Thoughts on politics and life from a liberal perspective

Tuesday, 15 January 2013

HMV's demise was sadly inevitable

The moment I saw Napster in the year 2000 I knew the game was up. It was just a matter of time.

HMV has sadly had to call in the administrators. I feel very sorry for those who are going to lose their jobs. I have experienced redundancy myself and I know it can be very difficult, especially with the economy the way it is at the moment.

I have seen some, mainly left-wing activists try to blame "austerity" for this outcome. I'm afraid they are very wrong-headed about that.

This day was inevitable. The idea that a business model to supply music, TV and films to the public that relies on physically creating the media, boxing it up, storing it in a warehouse, shipping it between depot locations and ultimately to a store, unloading and sorting the products onto the shelves, paying rent for city-centre locations, paying lots of staff to man/woman the stores and interact with the public and all the other costs associated with running an enterprise such as HMV could survive when the public can now purchase those things electronically and download them to a computer or set-top box immediately was unsustainable.

It's nothing to do with austerity. To try and argue that HMV should have survived is the equivalent of 15th century people trying to shore up the position of the scribes as the printing press came of age. Unsustainable.

Even though in 2000 Napster had a clunky interface, not that much variety and you needed to be quite technically savvy to use it combined with the very slow dial-up internet speeds making it impractical to download lots of music that didn't matter. I had seen that downloading music was possible. It was obvious that the infrastructure of things like iTunes and Spotify would come in time. It was also not much of a leap to see that Moore's law and the trajectory of increases in download speeds and storage capacity would soon make TV and films downloadable too.

Napster in its original form was shut down soon after I first used it. But its successors both legitimate and less so have completely revolutionised the world of entertainment consumption in just 13 years.

That was going to happen no matter how the economy was doing. You can't stop progress and we shouldn't want to stop it.

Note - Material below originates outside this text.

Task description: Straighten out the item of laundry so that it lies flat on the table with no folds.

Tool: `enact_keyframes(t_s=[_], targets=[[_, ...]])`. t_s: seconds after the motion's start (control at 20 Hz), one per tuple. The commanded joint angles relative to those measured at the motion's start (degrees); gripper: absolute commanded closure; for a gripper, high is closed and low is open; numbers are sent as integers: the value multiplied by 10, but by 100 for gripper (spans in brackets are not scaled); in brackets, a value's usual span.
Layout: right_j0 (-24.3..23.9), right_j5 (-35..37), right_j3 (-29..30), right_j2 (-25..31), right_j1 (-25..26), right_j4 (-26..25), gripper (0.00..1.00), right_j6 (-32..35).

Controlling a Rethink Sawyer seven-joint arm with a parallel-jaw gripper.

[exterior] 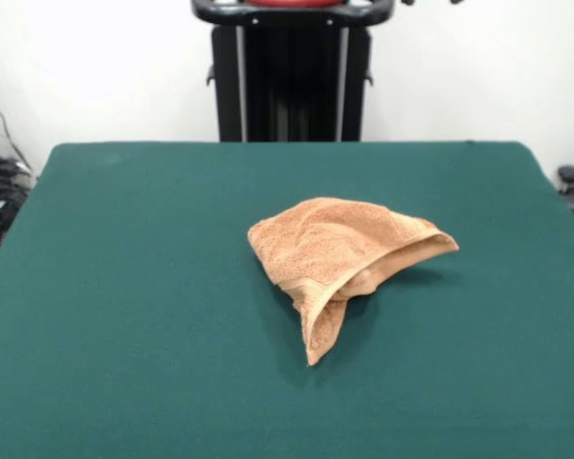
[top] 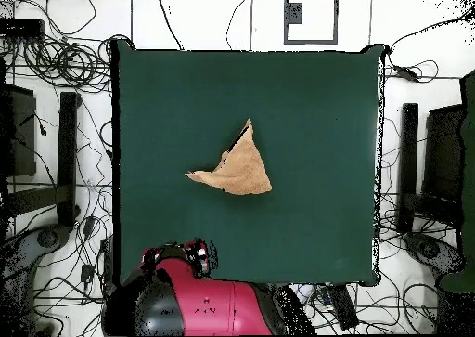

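Observation:
The orange-tan towel (exterior: 340, 251) lies a little right of the middle of the dark green table (exterior: 124, 287). It is folded over on itself into a rumpled triangle, with one pointed corner toward the camera and a layered open edge at its right. In the overhead view the towel (top: 243, 166) lies near the centre of the table (top: 315, 92), with points to the top and left. The red and black arm (top: 190, 301) is drawn back at the table's bottom edge. Its gripper end (top: 197, 254) shows just over that edge, well away from the towel.
The black pedestal (exterior: 292, 86) stands behind the table's far edge. In the overhead view, cables (top: 65, 64) and black stands (top: 67, 157) surround the table on the floor, and dark equipment (top: 445, 157) is at the right.

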Motion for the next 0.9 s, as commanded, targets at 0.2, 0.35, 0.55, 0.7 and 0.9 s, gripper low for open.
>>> enact_keyframes(t_s=[0.2,0.35,0.55,0.7,0.9], targets=[[-14,20,19,12,16,13,0,74],[-18,12,21,15,20,12,0,72],[-18,6,23,17,23,11,0,76],[-17,10,22,15,20,7,0,78],[-26,12,23,20,20,10,0,65]])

We need to adjust to the new reality.


martijn said...

Very true. More generally, in the bigger scheme of things bankruptcies tend to be a good sign for the economy: it means that the economy is working and that non-working parts of it are gotten rid off. (That's not to trivialise the impact bankruptcies have on many individuals and families!)

asquith said...

I'm on Spotify now, rediscovering stuff I stopped regularly listening to (I actually still listen to most of the music of my teens, but I dropped some stuff and I'm going back through it now). This is actually a golden age for music.

So long as there is a safety net and reasonable prospects for ex-HMV staffers (questionable in today's times) the only real problem is what to do with the empty shops. I mean where are today's 15 year olds going to hang round talking bollocks and wishing they had girlfriends?

Did anyone watch Newsnight last night? Wasn't bad, and I felt the best points of all were made by that John Vincent, the co-founder of Leon.